Delattre O, Saillant G, Lemoine J, Benazet J P, Roy-Camille R
Service de chirurgie orthopédique, Hôpital de la Pitié-Salpêtrière, Paris.
Rev Chir Orthop Reparatrice Appar Mot. 1994;80(2):94-107.
62 fractures of the distal radius were treated by pin fixation: Kapandji's intra focal pinning in 28 cases (Group "K") and Py's elastic pinning in 34 cases (group "P"). The two groups were comparable as to the type of fractures (Castaing classification). Theoretical principles were analyzed and compared.
Final radiographic results showed the same proportion (75 per cent) of anatomic reduction in both groups. There were 21.4 per cent (6/28) hyporeductions in group K, and 23.5 per cent (8/34) hypereducations in group P. Hyporeduction was moderate with good functional results. Hypereduction in group P was often associated with bad functional results, 5 out of the 6 bad results of all the cases. The functional result, with a follow up of 7 months (4 to 10), was 76 per cent of excellent and good results, 85 per cent in group K, 70 per cent in group P.
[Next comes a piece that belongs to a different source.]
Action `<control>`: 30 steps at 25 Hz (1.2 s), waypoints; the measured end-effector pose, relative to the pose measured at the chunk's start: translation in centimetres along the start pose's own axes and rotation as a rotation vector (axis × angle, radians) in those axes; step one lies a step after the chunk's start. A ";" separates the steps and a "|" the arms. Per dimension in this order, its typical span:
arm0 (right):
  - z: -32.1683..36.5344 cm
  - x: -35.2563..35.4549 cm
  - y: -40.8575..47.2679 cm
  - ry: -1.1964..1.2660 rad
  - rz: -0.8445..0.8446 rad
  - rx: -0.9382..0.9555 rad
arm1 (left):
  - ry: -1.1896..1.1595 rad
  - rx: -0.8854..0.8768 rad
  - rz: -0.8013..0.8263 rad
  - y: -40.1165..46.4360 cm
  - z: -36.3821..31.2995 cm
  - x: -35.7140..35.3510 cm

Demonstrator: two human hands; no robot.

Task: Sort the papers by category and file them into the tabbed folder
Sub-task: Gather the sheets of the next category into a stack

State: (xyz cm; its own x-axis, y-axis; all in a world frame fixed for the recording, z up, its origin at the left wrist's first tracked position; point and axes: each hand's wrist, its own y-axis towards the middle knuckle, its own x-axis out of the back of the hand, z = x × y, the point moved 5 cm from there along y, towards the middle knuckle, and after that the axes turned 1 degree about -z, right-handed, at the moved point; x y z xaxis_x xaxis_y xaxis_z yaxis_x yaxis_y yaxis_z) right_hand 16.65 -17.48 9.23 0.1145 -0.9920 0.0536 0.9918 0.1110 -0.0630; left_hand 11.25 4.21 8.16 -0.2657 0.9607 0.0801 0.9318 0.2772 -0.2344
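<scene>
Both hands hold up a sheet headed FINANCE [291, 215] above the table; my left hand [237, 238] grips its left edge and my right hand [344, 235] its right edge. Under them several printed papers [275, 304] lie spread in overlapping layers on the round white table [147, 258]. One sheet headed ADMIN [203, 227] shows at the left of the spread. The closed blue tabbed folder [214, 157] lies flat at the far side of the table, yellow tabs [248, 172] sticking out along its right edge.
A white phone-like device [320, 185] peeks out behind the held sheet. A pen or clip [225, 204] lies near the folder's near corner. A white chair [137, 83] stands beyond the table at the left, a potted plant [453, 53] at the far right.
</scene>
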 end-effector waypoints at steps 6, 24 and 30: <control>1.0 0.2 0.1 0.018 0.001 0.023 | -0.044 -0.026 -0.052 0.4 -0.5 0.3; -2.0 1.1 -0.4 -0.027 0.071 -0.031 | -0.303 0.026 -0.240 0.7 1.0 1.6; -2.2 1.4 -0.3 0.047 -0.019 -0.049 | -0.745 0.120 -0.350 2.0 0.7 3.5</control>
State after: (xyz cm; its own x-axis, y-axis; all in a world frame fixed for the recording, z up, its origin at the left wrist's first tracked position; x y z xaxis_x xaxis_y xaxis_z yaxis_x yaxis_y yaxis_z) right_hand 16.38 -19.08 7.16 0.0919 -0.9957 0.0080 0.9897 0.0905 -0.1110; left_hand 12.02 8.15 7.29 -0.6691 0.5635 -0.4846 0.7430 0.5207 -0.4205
Kapandji's technique seemed more reliable than Py's technique. We propose a technical variation to minimize hyporeduction in Kapandji's technic: increasing the pin's angulation.
Py's technic conserves one indication: intra operative failure of Kapandji's technique in very osteoporotic bone.
62例桡骨远端骨折采用钢针固定治疗:28例采用卡潘迪(Kapandji)关节内穿针固定(K组),34例采用皮伊(Py)弹性穿针固定(P组)。两组骨折类型(卡斯坦(Castaing)分类)具有可比性。对理论原则进行了分析和比较。
最终影像学结果显示两组解剖复位比例相同(75%)。K组有21.4%(6/28)复位不足,P组有23.5%(8/34)复位过度。复位不足程度较轻,功能结果良好。P组复位过度常伴有不良功能结果,所有病例中6例不良结果中有5例为此情况。随访7个月(4至10个月)的功能结果显示,优良率为76%,K组为85%,P组为70%。
卡潘迪技术似乎比皮伊技术更可靠。我们提出一种技术改进方法,以尽量减少卡潘迪技术中的复位不足:增加钢针角度。
皮伊技术保留了一个适应证:在非常骨质疏松的骨中卡潘迪技术术中失败。